FIVE

It was an awkward visit. So much of the conversation had to be translated. Each of my questions caused considerable discussion before Mrs. Zheng would consent to answer.

A few important pieces of information emerged. Ted’s wife had died in childbirth. Mrs. Zheng disliked Sandy Ferris and didn’t want her to be with the child. Mrs. Zheng had seen her son earlier the day he died—in the afternoon.

The angry woman had nothing to say about any of the other tenants. But she turned up her nose when the Wens in apartment 3A were mentioned. There was much Mr. Zheng did not translate for me. During the long and animated conversations they had with each other, I glanced at the child. What would he remember of his father?

We were similar, this child and I. But he was being raised in a Chinese home. He knew his grandparents. He spoke the language. And perhaps, unlike me, his face would never be strange to him.

A photograph of Ted sat on a table nearby. He was in his late teens or early twenties, I guessed. He was handsome and smiling and with a woman I presumed to be the child’s mother. The child. I thought of him as only “the child.” I hadn’t gotten his name—only his long and now curious look.

Coming out of the Zhengs’ apartment I spotted what had to be Steven Broder, fiddling with his key at the door of apartment 2B. He was wearing black pants and a white shirt and tennis shoes. In his hand were a black jacket and a pair of black shoes.

“Mr. Broder.”

His head twisted around, and he looked at me curiously.

“I’m Peter Strand.”

He still looked puzzled.

“Investigating…”

“Oh yes,” he said, relieved.

“Do you have a second to talk about Ted Zheng’s death?”

“A second, maybe a second and a half.” He paused in front of the door. It was obvious we were going to have our conversation in the hall. “I don’t have much to say.”

“You knew him?”

“Yes, of course—he lived in the building.”

“You knew him a little better than that,” I said.

“What do you mean?”

“I mean, it was a little more than a hello in passing, wasn’t it?” I had detected a defensive attitude, and I instinctively probed in the same direction that had gotten me that reaction.

“What are you getting at?” he said. “Listen, I’m doing a double today. I don’t have much time, and frankly, I wasn’t born with a lot of patience.”
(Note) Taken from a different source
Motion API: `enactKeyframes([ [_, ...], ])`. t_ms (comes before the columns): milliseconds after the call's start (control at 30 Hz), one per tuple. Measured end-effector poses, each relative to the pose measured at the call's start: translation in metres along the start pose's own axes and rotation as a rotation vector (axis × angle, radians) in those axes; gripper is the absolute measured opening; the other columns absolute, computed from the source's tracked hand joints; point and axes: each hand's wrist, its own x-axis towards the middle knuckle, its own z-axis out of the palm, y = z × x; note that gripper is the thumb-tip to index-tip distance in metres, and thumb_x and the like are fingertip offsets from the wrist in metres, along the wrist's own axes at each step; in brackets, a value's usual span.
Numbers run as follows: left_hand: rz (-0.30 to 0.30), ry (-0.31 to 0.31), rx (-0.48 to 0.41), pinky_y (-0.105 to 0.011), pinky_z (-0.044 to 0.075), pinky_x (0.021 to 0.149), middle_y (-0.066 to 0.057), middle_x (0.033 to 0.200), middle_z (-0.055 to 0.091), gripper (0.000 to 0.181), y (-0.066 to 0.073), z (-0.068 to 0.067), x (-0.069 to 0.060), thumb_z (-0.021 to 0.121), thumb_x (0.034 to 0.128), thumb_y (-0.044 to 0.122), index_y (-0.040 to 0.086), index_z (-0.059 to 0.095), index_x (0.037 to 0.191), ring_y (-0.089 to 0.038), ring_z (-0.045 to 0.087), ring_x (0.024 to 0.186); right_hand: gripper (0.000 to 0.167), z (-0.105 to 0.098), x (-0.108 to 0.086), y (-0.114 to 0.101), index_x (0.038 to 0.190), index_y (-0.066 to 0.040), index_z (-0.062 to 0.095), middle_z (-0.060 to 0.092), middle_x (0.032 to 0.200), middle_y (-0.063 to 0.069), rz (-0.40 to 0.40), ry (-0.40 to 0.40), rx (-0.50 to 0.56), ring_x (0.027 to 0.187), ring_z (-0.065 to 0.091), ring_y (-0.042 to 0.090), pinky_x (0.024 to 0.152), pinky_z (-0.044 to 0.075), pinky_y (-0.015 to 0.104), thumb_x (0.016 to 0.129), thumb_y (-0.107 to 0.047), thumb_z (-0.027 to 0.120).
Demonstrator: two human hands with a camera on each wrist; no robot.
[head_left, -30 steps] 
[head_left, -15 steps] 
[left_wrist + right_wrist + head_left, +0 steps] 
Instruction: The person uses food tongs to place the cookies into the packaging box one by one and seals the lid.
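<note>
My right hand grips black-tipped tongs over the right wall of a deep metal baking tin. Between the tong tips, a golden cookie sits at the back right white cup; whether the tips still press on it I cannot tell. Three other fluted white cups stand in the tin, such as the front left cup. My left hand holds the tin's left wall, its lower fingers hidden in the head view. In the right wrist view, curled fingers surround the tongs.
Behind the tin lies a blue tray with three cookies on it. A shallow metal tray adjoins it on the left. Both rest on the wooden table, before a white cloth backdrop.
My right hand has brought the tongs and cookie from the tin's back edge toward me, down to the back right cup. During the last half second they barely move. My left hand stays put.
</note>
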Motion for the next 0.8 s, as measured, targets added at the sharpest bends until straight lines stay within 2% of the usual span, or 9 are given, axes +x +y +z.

He started to turn to put his key in the lock. It was difficult, having to juggle his belongings.

“What I mean is that you hired him to paint the apartment, right?”

“I didn’t. Norman did.”

“Did you like Ted?”

“I didn’t think much about him one way or another.”

“Did you see him that night? The night of his death?”

“No,” Broder said with quick certainty.

“You’re sure?”

“What is this? I really know nothing about his death. I don’t know much about his life. Now, I’m sorry if that seems callous, but unfortunately, life goes on, and so do I.”

“I’m sorry about the inconvenience. Sometimes people see things they don’t know they see and—”

“I’m sure that all makes for a very nice philosophical discussion, but I don’t have the time. Talk with Norman.” He’d finally gotten his key into the lock and was about to disappear.

“I have,” I said.

He paused for a moment. He looked at me as if for the first time, up and down, appraisingly. “That’s just fine and dandy.”

“Weren’t you a little closer to Ted?” I asked, probing without grounds.

“Not me, sweetheart.”

Steven Broder was gone.

I waited at the door. In a moment I heard loud voices inside.

The Sandy Ferris who opened the door to apartment 1B on Saturday morning was a woman with bright-red hair and freckles. She had clear, bright-blue eyes and a smile. She wore a white T-shirt through which her obviously unencumbered breasts were visible. Below, an expanse of flesh, including her navel, revealed itself before disappearing into the loose waistband of a pair of tan shorts.

I suppose I expected an aura of grief wrapped in sackcloth. I didn’t get that, nor did I get the image Norman Chinn had painted, of an all-American girl, the type you’d find on a Wheaties box.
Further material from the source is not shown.